Union Gas Provides an Online Gas Scheduling Exchange
With its new unbundled gas storage service, Union Gas expected thousands of
daily emails and faxes from its half-million customer accounts seeking to schedule
and balance gas deliveries. To efficiently manage the daily transaction overload,
Union Gas built Unionline, a Web-based service that enables marketers to electronically
nominate daily gas volumes and view scheduling confirmations. An additional
benefit of the service is the online capacity clearinghouse. Using the clearinghouse,
marketers can
swap their excess, upstream gas transportation capacity on one
flow path for needed capacity on a second path. The result? Marketers manage
the costs for holding slices of the utility’s
firm upstream transportation capacity.

SoCalGas Offers an Online Gas Imbalance Trading Exchange
Gas merchants cannot match deliveries exactly to daily customer demands. Why?

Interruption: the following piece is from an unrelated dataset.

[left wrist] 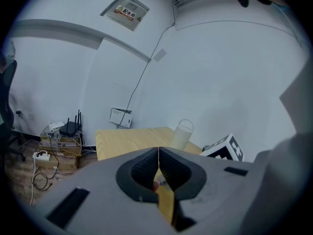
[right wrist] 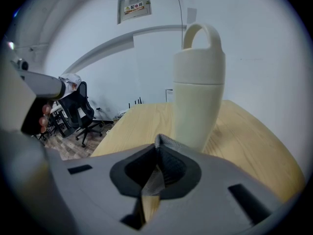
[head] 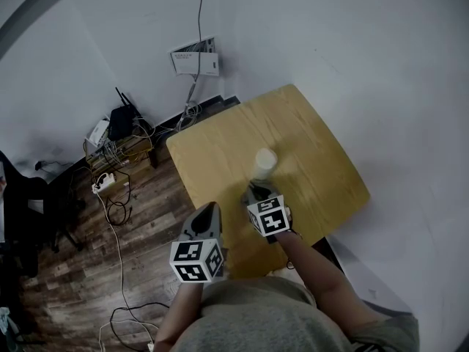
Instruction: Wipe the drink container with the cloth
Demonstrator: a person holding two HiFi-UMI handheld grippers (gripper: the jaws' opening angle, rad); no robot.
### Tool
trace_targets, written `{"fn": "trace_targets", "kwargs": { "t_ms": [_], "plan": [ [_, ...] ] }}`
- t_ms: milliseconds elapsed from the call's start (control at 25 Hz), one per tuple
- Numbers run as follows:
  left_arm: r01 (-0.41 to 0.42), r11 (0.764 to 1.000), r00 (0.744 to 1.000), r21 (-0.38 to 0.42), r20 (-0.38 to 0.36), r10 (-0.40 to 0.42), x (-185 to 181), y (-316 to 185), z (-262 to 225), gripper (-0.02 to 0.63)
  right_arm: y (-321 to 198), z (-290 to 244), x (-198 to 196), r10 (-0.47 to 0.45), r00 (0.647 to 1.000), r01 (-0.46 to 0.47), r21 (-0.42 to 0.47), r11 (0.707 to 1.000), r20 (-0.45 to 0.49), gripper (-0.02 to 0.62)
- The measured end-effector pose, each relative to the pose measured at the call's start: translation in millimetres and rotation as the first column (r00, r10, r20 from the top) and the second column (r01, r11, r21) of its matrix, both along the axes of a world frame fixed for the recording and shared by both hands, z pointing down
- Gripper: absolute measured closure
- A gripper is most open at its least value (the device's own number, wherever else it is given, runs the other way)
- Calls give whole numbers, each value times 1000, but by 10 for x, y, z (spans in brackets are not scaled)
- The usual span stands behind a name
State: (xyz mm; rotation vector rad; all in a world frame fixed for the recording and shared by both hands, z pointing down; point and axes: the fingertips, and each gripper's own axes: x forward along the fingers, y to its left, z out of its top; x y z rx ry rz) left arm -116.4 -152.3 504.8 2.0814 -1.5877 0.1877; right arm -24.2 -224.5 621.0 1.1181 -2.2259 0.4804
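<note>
Cloth point(right wrist: 165, 145), grey and bunched, is pinched between the closed jaws of the right gripper point(right wrist: 157, 154). Only the right gripper view shows this, with a fold poking up past the jaw tips. That view also shows the drink container point(right wrist: 198, 89) looming just beyond the cloth, upright on the desk point(right wrist: 254, 141), pale with a loop handle on its lid. Whether the cloth touches it is unclear.

From the head view the container is a small white cylinder near the middle of the desk, the right gripper just on its near side. The left gripper point(head: 210, 208) hangs further left, over the desk's near left edge and well apart from the container.

The left gripper view shows its jaws pressed together with nothing between them, only a sliver of the desk top through the slit. Farther off and to the right it catches the container, and the right gripper's marker cube point(left wrist: 225, 148).

On the floor left of the desk, the head view takes in a router point(head: 121, 122) and tangled cables point(head: 117, 211).
</note>
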Motion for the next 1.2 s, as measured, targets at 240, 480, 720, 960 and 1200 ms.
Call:
{"fn": "trace_targets", "kwargs": {
  "t_ms": [240,480,720,960,1200],
  "plan": [
    [4,1000,1000,3,-4,-4,-9,4,-4,603,99,-211,-149,-22,998,20,38,999,55,586],
    [-2,1000,1000,7,-9,2,-10,16,-31,603,176,-516,-384,-76,992,69,78,995,102,586],
    [-2,1000,1000,16,-11,3,12,-1,-45,603,118,-908,-536,-124,980,100,152,983,155,586],
    [-5,1000,1000,20,-13,6,10,27,-77,603,26,-1286,-613,-144,974,100,242,965,173,586],
    [-11,1000,1000,21,-12,11,50,27,-88,603,-178,-1402,-477,-88,981,37,275,961,175,586]
  ]
}}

Weather and operating-dependent demands are unpredictable. However, across
the portfolio of utility customers, some marketers will hold excess deliveries
and others insufficient deliveries in their imbalance accounts. The system-wide
result is a smaller imbalance. Southern California Gas Co. offers merchants
the opportunity to benefit from its system, enabling the suppliers to post
and trade imbalances on its ENVOY Web site. To exchange an imbalance position,
a trading partner completes an online “trade ad”, listing information
such as the type of trade, the contact information, and volumes to be bought
or sold. Once posted, trading counterparties can then contact the listed gas
supplier, negotiating a satisfactory exchange to eliminate both parties’ imbalances.

By sitting at the center of a network, utilities can help their customers
and suppliers to lower their transaction costs, creating an effective incentive
for their customers to expand within the utility’s service area.